··· Excerpted records ···

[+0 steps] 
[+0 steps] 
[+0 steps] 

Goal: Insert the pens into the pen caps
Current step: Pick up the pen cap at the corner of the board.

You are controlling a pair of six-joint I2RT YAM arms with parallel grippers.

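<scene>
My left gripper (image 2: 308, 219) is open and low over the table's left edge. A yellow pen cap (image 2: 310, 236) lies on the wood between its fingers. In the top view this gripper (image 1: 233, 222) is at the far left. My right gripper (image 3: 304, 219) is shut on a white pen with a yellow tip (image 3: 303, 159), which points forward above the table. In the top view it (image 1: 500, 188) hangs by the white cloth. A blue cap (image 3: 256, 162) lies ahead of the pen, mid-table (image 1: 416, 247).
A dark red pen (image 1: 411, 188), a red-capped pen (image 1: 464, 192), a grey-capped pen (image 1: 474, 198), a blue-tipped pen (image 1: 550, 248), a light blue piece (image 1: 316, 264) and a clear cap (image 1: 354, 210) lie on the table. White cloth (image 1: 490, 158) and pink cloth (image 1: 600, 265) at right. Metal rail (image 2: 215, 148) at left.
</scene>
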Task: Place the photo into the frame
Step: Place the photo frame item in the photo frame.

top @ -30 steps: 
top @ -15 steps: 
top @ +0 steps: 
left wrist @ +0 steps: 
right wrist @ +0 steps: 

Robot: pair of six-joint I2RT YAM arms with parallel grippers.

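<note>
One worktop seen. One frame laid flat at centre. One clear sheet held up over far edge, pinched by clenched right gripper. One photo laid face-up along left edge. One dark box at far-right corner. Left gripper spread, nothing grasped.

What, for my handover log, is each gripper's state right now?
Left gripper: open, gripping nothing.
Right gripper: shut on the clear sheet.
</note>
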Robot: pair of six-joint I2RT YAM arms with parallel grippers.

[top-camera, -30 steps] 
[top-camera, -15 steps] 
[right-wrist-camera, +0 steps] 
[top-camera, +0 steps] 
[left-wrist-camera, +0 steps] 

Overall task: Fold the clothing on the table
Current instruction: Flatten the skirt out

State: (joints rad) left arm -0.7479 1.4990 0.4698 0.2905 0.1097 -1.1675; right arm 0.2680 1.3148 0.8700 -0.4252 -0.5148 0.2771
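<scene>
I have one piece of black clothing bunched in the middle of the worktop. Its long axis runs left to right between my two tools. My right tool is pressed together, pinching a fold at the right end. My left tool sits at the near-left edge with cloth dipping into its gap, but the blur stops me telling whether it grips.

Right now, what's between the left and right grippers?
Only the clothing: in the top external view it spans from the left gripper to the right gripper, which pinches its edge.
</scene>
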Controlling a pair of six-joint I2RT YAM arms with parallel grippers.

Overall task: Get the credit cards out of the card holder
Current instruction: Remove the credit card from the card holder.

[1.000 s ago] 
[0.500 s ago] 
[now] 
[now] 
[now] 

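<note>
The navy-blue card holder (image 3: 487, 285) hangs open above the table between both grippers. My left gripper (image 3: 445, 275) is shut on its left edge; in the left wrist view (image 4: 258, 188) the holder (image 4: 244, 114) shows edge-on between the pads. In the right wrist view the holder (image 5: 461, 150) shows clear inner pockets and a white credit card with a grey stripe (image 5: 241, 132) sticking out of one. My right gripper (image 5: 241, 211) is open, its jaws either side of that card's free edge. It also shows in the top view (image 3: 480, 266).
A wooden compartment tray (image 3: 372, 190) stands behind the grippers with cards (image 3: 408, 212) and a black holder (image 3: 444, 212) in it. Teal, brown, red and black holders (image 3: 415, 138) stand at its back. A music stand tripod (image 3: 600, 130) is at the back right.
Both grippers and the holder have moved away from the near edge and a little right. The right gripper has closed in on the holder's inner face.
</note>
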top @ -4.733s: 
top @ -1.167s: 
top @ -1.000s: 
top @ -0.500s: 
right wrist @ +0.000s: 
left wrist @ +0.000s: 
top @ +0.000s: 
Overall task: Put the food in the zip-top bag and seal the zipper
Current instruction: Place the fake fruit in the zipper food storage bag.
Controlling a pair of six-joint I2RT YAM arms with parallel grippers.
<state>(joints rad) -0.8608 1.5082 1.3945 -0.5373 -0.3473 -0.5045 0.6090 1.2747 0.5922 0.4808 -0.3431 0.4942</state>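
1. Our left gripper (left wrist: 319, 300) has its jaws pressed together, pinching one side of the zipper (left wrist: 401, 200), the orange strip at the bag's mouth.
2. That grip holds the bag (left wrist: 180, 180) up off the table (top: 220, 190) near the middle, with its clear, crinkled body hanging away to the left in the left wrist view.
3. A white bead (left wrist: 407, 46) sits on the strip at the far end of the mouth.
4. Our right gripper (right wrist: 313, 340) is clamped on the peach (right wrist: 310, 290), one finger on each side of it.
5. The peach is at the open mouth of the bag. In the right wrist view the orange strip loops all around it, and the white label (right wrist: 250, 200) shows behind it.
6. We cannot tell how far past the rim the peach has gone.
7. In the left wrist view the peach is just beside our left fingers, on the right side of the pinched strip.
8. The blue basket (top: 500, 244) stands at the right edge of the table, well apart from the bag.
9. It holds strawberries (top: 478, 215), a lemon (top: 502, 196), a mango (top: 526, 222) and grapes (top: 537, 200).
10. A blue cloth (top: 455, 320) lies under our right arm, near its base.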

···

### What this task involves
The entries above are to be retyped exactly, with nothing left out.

### Task solution
[+0 steps] 
[+0 steps] 
[+0 steps] 

Goal: Insert the pens into the pen caps
Current step: Pick up the pen cap at the corner of the board.

You are controlling a pair of six-joint I2RT YAM arms with parallel grippers.

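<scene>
My left gripper (image 2: 308, 219) is open and low over the table's left edge. A yellow pen cap (image 2: 310, 236) lies on the wood between its fingers. In the top view this gripper (image 1: 233, 222) is at the far left. My right gripper (image 3: 304, 219) is shut on a white pen with a yellow tip (image 3: 303, 159), which points forward above the table. In the top view it (image 1: 500, 188) hangs by the white cloth. A blue cap (image 3: 256, 162) lies ahead of the pen, mid-table (image 1: 416, 247).
A dark red pen (image 1: 411, 188), a red-capped pen (image 1: 464, 192), a grey-capped pen (image 1: 474, 198), a blue-tipped pen (image 1: 550, 248), a light blue piece (image 1: 316, 264) and a clear cap (image 1: 354, 210) lie on the table. White cloth (image 1: 490, 158) and pink cloth (image 1: 600, 265) at right. Metal rail (image 2: 215, 148) at left.
</scene>
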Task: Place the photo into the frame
Step: Place the photo frame item in the photo frame.

top @ -30 steps: 
top @ -15 steps: 
top @ +0 steps: 
left wrist @ +0 steps: 
right wrist @ +0 steps: 

Robot: pair of six-joint I2RT YAM arms with parallel grippers.

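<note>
One worktop seen. One frame laid flat at centre. One clear sheet held up over far edge, pinched by clenched right gripper. One photo laid face-up along left edge. One dark box at far-right corner. Left gripper spread, nothing grasped.

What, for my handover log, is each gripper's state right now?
Left gripper: open, gripping nothing.
Right gripper: shut on the clear sheet.
</note>
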Robot: pair of six-joint I2RT YAM arms with parallel grippers.

[top-camera, -30 steps] 
[top-camera, -15 steps] 
[right-wrist-camera, +0 steps] 
[top-camera, +0 steps] 
[left-wrist-camera, +0 steps] 

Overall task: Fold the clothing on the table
Current instruction: Flatten the skirt out

State: (joints rad) left arm -0.7479 1.4990 0.4698 0.2905 0.1097 -1.1675; right arm 0.2680 1.3148 0.8700 -0.4252 -0.5148 0.2771
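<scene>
I have one piece of black clothing bunched in the middle of the worktop. Its long axis runs left to right between my two tools. My right tool is pressed together, pinching a fold at the right end. My left tool sits at the near-left edge with cloth dipping into its gap, but the blur stops me telling whether it grips.

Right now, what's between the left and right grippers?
Only the clothing: in the top external view it spans from the left gripper to the right gripper, which pinches its edge.
</scene>
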Controlling a pair of six-joint I2RT YAM arms with parallel grippers.

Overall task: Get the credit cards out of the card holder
Current instruction: Remove the credit card from the card holder.

[1.000 s ago] 
[0.500 s ago] 
[now] 
[now] 
[now] 

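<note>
The navy-blue card holder (image 3: 487, 285) hangs open above the table between both grippers. My left gripper (image 3: 445, 275) is shut on its left edge; in the left wrist view (image 4: 258, 188) the holder (image 4: 244, 114) shows edge-on between the pads. In the right wrist view the holder (image 5: 461, 150) shows clear inner pockets and a white credit card with a grey stripe (image 5: 241, 132) sticking out of one. My right gripper (image 5: 241, 211) is open, its jaws either side of that card's free edge. It also shows in the top view (image 3: 480, 266).
A wooden compartment tray (image 3: 372, 190) stands behind the grippers with cards (image 3: 408, 212) and a black holder (image 3: 444, 212) in it. Teal, brown, red and black holders (image 3: 415, 138) stand at its back. A music stand tripod (image 3: 600, 130) is at the back right.
Both grippers and the holder have moved away from the near edge and a little right. The right gripper has closed in on the holder's inner face.
</note>
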top @ -4.733s: 
top @ -1.167s: 
top @ -1.000s: 
top @ -0.500s: 
right wrist @ +0.000s: 
left wrist @ +0.000s: 
top @ +0.000s: 
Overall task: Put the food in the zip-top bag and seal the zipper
Current instruction: Place the fake fruit in the zipper food storage bag.
Controlling a pair of six-joint I2RT YAM arms with parallel grippers.
<state>(joints rad) -0.8608 1.5082 1.3945 -0.5373 -0.3473 -0.5045 0.6090 1.2747 0.5922 0.4808 -0.3431 0.4942</state>
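1. Our left gripper (left wrist: 319, 300) has its jaws pressed together, pinching one side of the zipper (left wrist: 401, 200), the orange strip at the bag's mouth.
2. That grip holds the bag (left wrist: 180, 180) up off the table (top: 220, 190) near the middle, with its clear, crinkled body hanging away to the left in the left wrist view.
3. A white bead (left wrist: 407, 46) sits on the strip at the far end of the mouth.
4. Our right gripper (right wrist: 313, 340) is clamped on the peach (right wrist: 310, 290), one finger on each side of it.
5. The peach is at the open mouth of the bag. In the right wrist view the orange strip loops all around it, and the white label (right wrist: 250, 200) shows behind it.
6. We cannot tell how far past the rim the peach has gone.
7. In the left wrist view the peach is just beside our left fingers, on the right side of the pinched strip.
8. The blue basket (top: 500, 244) stands at the right edge of the table, well apart from the bag.
9. It holds strawberries (top: 478, 215), a lemon (top: 502, 196), a mango (top: 526, 222) and grapes (top: 537, 200).
10. A blue cloth (top: 455, 320) lies under our right arm, near its base.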

No more is needed for this answer.